We can still use Theorem 1 since it doesn’t depend on the type of the image of the integral. We’ll denote $U(x, y)$ from the theorem as $F(z)$, so if
\[(4) \quad \frac{\partial F}{\partial x} = p = f(z)\]and
\[(5) \quad \frac{\partial F}{\partial y} = q = if(z)\]we can multiply $(5)$ by $i$ and add it to $(4)$:
\[\frac{\partial F}{\partial x} = - i \frac{\partial F}{\partial y}\]which is another form of the Cauchy-Riemman equations [3]! From Theorem 1 in [3], we conlude that $F$ is a holomorphic function. Further we have from $(3)$:
\[dF = f dx + i f dy = f dz\]or
\[\frac{dF}{dz} = f\]that is, $f$ is the derivative of $F$. We can thus re-state Theorem 1 as a corollary:
Corollary 2. The complex line integral $\int_\gamma f(z)dz$, defined in $\Omega$, depends only on the endpoints of $\gamma$ if and only if $f$ is the derivative of some holomorphic function in $\Omega$.
Example
A result that will be useful later is the integral
\[(6) \quad \int_\gamma (z - a)^{n} dz\]For a closed curve $\gamma$, $n \in \mathbb{Z}$ and a constant $a \in \mathbb{C}$. We have that $(z - a)^{n}$ is the derivative of
\[(7) \quad (z - a)^{n+1}/(n + 1)\]If $n \ge 0$, then $(7)$ is holomorphic everywhere (or entire [3]), thus we can use Corollary 2 to claim $(6)$ only depends on its endpoints and since it’s a closed curve, they coincide and thus $(6)$ is 0.

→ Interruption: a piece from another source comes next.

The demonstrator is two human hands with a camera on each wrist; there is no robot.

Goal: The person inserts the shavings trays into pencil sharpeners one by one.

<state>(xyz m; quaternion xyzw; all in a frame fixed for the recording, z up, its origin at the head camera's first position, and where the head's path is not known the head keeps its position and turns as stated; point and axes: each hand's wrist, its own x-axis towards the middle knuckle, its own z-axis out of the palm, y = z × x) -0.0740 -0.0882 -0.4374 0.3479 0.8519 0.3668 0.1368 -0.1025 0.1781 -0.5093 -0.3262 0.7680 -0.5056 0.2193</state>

If $n \lt 1$, then $(7)$ is holomorphic only if $z \ne a$, so as long as $\gamma$ doesn’t go through $a$, $(6)$ is still 0. For $n = -1$, we can’t claim $(6)$ is always 0. An example provided in [1] is
\[(8) \quad \int_C (z - a)^{-1} dz\]Where $C$ is a circle of radius $\rho$ centered in $a$. We can thus write $z = a + \rho e^{it}$, $0 \le t \le 2\pi$, so $dz = i \rho e^{it} dt$. Replacing in $(8)$:
\[= \int_0^{2\pi} \frac{i \rho e^{it}}{a + \rho e^{it} - a} dt = \int_0^{2\pi} idt = 2\pi i\]